Reparations are not about punishing white Americans, and white Americans are not the ones who would pay for them. It does not matter if your ancestors engaged in slavery or if you just immigrated here two weeks ago. Reparations are a societal obligation in a nation where our Constitution sanctioned slavery, Congress passed laws protecting it and our federal government initiated, condoned and practiced legal racial segregation and discrimination against black Americans until half a century ago. And so it is the federal government that pays.

In addition to a vigorous commitment to legal protections against discrimination and targeted investment in segregated communities, Hannah-Jones insists that reparations must include “individual cash payments to descendants of the enslaved in order to close the wealth gap.”

Nothing can justify slavery or Jim Crow. But the case for cash reparations cannot be made by merely pointing to these egregious wrongs. It is also critical to identify a causal connection between past wrongs and the current situation. In other words, it’s crucial to draw a straight line from slavery and Jim Crow to the current disadvantages suffered by black Americans.

When I wrote about this topic in 2004, I argued that the necessary causal connection could not be made under a theory of tortious conduct or unjust enrichment. The former requires that a person who inflicts harm on another provide compensation for the loss. The latter requires that anyone who receives some benefit that was not intended as a gift is required to compensate the transferor to negate his or her undeserved gain. Today, that causal connection continues to be tenuous at best, weakening the case for reparations.

Darity and Mullen claim that slavery, racism, and discrimination have “perpetually” crippled opportunities for black Americans. But a closer look at the historical record reveals a more complicated story. A century and a half has passed since the abolition of slavery and 55 years since the passage of the Civil Rights Act of 1964 and the Voting Rights Act of 1965, both of which transformed American society for the better. Throughout this entire period, the fortunes of African Americans have gone up and down, attributable to events that are much less tied to slavery, but instead linked to politics, legislation, and legal rulings.

One topic of vital importance is how black unemployment rates have varied over the years. It is often overlooked that in 1948, at the height of segregation, the unemployment rate for black teenagers was lower than it was for white teenagers and remained so until the mid-1950s. The key economic driver was that the minimum wage was low enough that it did not act as a barrier to employment for black workers. Black youth unemployment soared once higher minimum wage laws went into effect. Slavery and Jim Crow had little to do with a shift driven by labor regulation. It gets matters backward to condemn the opposition to minimum wage laws as racist, as some do, when increases in minimum wage laws have worked to impose heavier burdens on black workers. And the teenagers so disadvantaged are likely to experience reduced employment prospects even after they reach their maturity.

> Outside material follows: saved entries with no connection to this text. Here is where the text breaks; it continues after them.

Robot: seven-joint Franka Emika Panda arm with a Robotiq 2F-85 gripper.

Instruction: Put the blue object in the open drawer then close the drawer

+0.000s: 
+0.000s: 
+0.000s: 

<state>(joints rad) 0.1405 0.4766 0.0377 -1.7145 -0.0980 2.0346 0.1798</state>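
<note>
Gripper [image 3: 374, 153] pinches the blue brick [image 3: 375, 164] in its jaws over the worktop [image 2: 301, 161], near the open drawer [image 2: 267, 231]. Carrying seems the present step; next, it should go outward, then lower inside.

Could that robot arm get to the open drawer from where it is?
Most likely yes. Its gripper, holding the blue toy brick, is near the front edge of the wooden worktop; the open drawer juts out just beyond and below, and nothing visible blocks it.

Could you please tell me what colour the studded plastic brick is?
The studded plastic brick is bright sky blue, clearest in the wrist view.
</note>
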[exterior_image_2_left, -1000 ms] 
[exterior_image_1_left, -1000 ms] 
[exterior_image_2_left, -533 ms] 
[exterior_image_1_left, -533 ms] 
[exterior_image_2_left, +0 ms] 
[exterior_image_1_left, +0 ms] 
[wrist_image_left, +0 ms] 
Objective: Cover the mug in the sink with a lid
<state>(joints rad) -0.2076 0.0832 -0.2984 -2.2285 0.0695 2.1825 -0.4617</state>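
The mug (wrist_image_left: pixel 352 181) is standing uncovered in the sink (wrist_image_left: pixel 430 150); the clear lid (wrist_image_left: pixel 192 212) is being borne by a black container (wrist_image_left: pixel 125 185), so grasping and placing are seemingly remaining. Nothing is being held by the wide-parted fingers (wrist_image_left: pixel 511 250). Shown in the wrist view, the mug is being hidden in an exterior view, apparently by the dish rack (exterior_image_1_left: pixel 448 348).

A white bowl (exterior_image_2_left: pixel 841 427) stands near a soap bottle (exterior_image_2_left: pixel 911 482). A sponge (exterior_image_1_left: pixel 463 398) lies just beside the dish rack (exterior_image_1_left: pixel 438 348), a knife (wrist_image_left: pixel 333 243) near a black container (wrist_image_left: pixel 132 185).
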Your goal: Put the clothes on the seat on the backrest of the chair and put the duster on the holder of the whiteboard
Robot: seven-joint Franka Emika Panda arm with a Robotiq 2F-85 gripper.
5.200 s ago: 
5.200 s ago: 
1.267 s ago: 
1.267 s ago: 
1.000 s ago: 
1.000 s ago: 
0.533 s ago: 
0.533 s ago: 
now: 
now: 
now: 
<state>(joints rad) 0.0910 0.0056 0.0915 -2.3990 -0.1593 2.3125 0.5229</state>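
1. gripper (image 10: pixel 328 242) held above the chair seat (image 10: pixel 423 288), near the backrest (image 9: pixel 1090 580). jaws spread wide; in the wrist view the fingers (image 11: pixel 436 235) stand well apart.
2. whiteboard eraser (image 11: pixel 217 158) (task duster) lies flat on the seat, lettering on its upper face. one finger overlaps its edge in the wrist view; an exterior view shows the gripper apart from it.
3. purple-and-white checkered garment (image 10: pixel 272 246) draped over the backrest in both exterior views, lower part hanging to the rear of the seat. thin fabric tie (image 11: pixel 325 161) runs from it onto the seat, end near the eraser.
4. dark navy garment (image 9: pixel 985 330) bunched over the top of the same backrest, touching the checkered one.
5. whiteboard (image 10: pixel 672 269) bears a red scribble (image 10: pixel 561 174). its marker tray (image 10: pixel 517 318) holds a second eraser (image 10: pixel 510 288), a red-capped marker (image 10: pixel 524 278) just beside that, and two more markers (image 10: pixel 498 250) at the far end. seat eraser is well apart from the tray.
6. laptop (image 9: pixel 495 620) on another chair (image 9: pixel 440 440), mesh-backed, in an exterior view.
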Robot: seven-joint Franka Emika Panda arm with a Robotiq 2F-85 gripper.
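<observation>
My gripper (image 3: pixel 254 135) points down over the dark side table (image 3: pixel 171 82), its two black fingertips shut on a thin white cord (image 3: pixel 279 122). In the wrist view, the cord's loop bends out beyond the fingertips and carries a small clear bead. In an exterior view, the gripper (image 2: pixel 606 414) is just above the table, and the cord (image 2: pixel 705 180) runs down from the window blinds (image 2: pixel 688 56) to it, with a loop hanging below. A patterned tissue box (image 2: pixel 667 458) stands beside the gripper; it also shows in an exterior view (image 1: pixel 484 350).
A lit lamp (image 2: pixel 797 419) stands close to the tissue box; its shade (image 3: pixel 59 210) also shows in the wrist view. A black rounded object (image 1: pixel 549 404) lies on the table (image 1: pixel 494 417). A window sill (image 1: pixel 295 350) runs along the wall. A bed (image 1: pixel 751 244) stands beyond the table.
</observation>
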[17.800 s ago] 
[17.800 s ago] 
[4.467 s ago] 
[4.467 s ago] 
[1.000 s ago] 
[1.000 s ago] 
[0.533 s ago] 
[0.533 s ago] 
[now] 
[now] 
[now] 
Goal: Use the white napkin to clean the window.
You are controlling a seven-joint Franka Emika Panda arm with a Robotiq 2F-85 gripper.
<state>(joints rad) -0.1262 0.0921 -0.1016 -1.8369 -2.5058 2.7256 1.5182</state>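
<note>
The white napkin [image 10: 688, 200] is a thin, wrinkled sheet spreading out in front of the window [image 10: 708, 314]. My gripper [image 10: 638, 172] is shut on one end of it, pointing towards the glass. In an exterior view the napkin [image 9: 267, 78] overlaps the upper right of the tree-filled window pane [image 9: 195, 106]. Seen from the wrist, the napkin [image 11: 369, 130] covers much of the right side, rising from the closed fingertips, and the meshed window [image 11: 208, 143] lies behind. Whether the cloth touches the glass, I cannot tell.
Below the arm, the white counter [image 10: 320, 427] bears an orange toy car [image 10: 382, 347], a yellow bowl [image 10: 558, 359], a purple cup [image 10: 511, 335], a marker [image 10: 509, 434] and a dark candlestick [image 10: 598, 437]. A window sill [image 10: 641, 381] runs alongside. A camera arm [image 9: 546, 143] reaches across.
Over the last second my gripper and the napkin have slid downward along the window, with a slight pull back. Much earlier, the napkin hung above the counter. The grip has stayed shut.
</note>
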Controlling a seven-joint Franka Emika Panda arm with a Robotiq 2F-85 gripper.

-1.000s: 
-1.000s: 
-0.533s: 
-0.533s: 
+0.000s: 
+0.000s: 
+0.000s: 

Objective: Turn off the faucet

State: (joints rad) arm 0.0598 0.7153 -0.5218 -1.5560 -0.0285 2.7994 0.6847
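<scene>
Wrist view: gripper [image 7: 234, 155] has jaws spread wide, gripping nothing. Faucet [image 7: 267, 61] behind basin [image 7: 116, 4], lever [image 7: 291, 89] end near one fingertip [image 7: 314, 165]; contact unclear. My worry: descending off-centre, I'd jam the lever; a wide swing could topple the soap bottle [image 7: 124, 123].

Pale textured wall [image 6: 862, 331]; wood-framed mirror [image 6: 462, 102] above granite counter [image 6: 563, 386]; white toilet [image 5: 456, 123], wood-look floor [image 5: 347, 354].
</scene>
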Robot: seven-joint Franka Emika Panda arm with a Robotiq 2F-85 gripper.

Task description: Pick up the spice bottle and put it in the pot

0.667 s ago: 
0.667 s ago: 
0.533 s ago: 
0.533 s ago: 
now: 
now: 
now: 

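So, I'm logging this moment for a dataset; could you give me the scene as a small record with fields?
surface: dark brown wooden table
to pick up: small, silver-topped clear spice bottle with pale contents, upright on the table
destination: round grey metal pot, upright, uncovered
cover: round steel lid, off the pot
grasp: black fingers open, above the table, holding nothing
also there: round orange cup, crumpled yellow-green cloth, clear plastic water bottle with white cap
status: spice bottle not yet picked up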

The same analysis applies to the strong union movement in the United States, where federal legislation often hurt black workers’ opportunities for economic progress. In 1926, Congress passed the Railway Labor Act of 1926, which forced formerly independent black workers in their own unions to become minority members in white-dominated unions. The Supreme Court intervened in 1944 in Steele v. Louisville Railroad by imposing a duty of fair representation on the white union leadership to protect their minority members. But such measures were largely ineffective in neutralizing the ability of white-dominated unions to give plum positions to white workers through explicit racial preferences.

Even though Section 703 of the Civil Rights Act of 1964 ended racial discrimination by unions as well as employers, it did so only by explicitly preserving the seniority obtained by white workers before passage of the Act, which meant that the white beneficiaries of employment discrimination kept their positions. Meanwhile, the pressure to integrate workforces took their maximum toll on younger white workers who had committed no acts of discrimination. These topsy-turvy results were no legacy of slavery or Jim Crow, but the direct consequence of the elaborate political compromises needed to secure passage of the 1964 Act, which in turn was necessitated by the adoption of collective bargaining arrangements in the 1920s and 1930s. Ironically, the explicitly colorblind language of Title VII of the Civil Rights Act served in the short-run as an impediment against the adoption of private affirmative action programs to help disadvantaged minority workers until the late 1970s, when United Steelworkers v. Weber carved out an exception to the colorblind rule to allow for affirmative action programs.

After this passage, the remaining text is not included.